Python Estimator
Configure and train a machine learning model using the scikit-learn Python library in Visual Notebooks. This node is an estimator node, meaning it outputs a fitted model that can be used in an ML Pipeline to generate predictions on test data. The Python Estimator node is useful if you need access to the breadth of models offered by scikit-learn or wider control of model parameters.
Click here to learn more about scikit-learn estimators.
Configuration
| Field | Description |
|---|---|
| Name default=none | Field to name the node A user-specified node name, displayed in the canvas and in the dataframe as a tab. |
| Columns Required | Feature columns Select feature columns to be used in model training. Column names are stored in a list and can be accessed through the feature_columns variable in the notebook. |
| Training Label Required | Label column Select a column of labels to be used in model training. The column name can be accessed through the label_column variable in the notebook. |
Function Definitions
| Function | Description |
|---|---|
| result_schema(input_schema) | Schema of columns added to input dataframe Specify the schema, including name and data type, of any column(s) added to the input dataframe. Typically, this is done for a column of predictions. Columns should be appended to input_schema, which is a list containing the schema of the input dataframe. |
| train(df, feature_columns, label_column) | Fits a model to training data Configure and fit an estimator, or machine learning model, to the training data. The fit() method must be called to generate the fitted model, which is returned. |
| process(trained_model, df, feature_columns, prediction) | Adds predictions to input dataframe Generate predictions by applying the predict() method to the trained model.

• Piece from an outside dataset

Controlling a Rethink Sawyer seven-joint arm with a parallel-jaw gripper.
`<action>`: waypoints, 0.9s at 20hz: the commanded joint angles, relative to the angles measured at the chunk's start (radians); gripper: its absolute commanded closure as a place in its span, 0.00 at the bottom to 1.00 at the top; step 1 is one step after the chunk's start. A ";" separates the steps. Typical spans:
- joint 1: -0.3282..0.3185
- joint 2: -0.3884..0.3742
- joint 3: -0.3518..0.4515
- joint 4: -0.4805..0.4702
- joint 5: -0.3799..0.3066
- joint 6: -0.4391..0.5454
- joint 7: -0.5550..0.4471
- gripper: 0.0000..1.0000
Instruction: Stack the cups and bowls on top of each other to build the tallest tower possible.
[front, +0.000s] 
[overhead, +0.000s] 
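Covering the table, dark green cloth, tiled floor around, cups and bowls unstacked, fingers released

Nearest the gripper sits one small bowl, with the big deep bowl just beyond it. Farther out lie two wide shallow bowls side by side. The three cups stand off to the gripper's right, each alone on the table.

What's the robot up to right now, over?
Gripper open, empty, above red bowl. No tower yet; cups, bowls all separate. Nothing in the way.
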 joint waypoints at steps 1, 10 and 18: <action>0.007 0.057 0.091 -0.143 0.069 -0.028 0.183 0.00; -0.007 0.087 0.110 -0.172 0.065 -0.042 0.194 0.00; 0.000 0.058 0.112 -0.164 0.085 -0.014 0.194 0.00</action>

Predictions should be appended to the input dataframe, which is returned. |
Node Inputs/Outputs
| Input | A Visual Notebooks dataframe |
|---|---|
| Output | A dataframe, typically with a column of predictions included |

Figure 1: Example dataframe output
Examples
The data shown in Figure 2 is used in this example. It contains data on electricity consumption from DAEWOO Steel Co., Ltd, a steel producer in Gwangyang, South Korea1. We would like to train a model that can predict energy usage one timestep in advance.

Figure 2: Example input data
- Connect a Python Estimator node to an existing node. In this case, it is connected to a CSV node with the example data provided.

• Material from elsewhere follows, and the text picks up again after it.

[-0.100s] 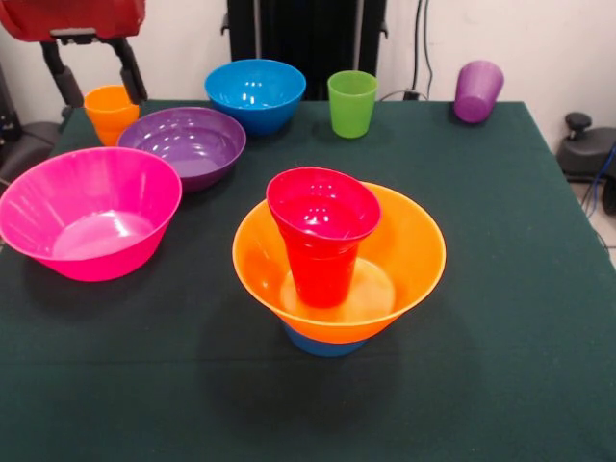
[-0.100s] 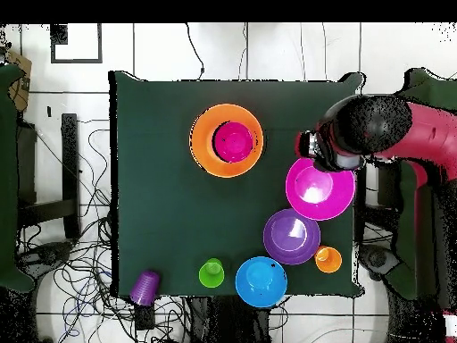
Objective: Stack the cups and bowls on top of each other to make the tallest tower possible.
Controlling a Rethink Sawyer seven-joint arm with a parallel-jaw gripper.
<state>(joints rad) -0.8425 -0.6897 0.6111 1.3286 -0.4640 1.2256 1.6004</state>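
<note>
**Tower stands three pieces high; arm drawn back at the table's edge**

Nearest the front camera stands the tower [image 1: 337,260]. Its base is a small light-blue plastic bowl [image 1: 322,345], of which only the lower rim shows. Seated on it is the large shiny orange bowl [image 1: 409,255], upright. Inside that bowl stands the translucent red-orange cup [image 1: 322,236], upright, mouth up, its rim above the orange bowl's rim.

Further back, at the left of the front view, sits the large pink bowl [image 1: 89,212], upright on the dark green tablecloth [image 1: 510,318]. Behind it, just beside, is the medium purple bowl [image 1: 183,144]. Beyond that stand the yellow-orange tumbler [image 1: 110,113], the medium blue bowl [image 1: 255,93] and the green tumbler [image 1: 352,103], all upright. The purple tumbler [image 1: 477,91] lies tilted on its side at the far right corner, well apart from the rest.

The gripper [image 1: 93,72] hangs at the far left above the yellow-orange tumbler, its two black fingers [image 1: 129,69] spread apart, holding nothing. In the overhead view the red arm [image 2: 419,134] reaches in beside the pink bowl.
</note>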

- Select all columns except for date (Timestamp) and lead_1_Usage_kWh_scaled (Double) in Columns.
- Select lead_1_Usage_kWh_scaled (Double) in Training Label.
- Copy the code below and paste it into the Notebook tab, as shown in Figure 3.
from sklearn.ensemble import GradientBoostingRegressor
def result_schema(input_schema):
input_schema.extend([['Predictions', 'float64']])
return input_schema
def train(df, feature_columns, label_column):
t_m = GradientBoostingRegressor(random_state=0)
model = t_m.fit(df[feature_columns], df[label_column])
return model
def process(trained_model, df, feature_columns, prediction):
prediction = trained_model.predict(df[feature_columns])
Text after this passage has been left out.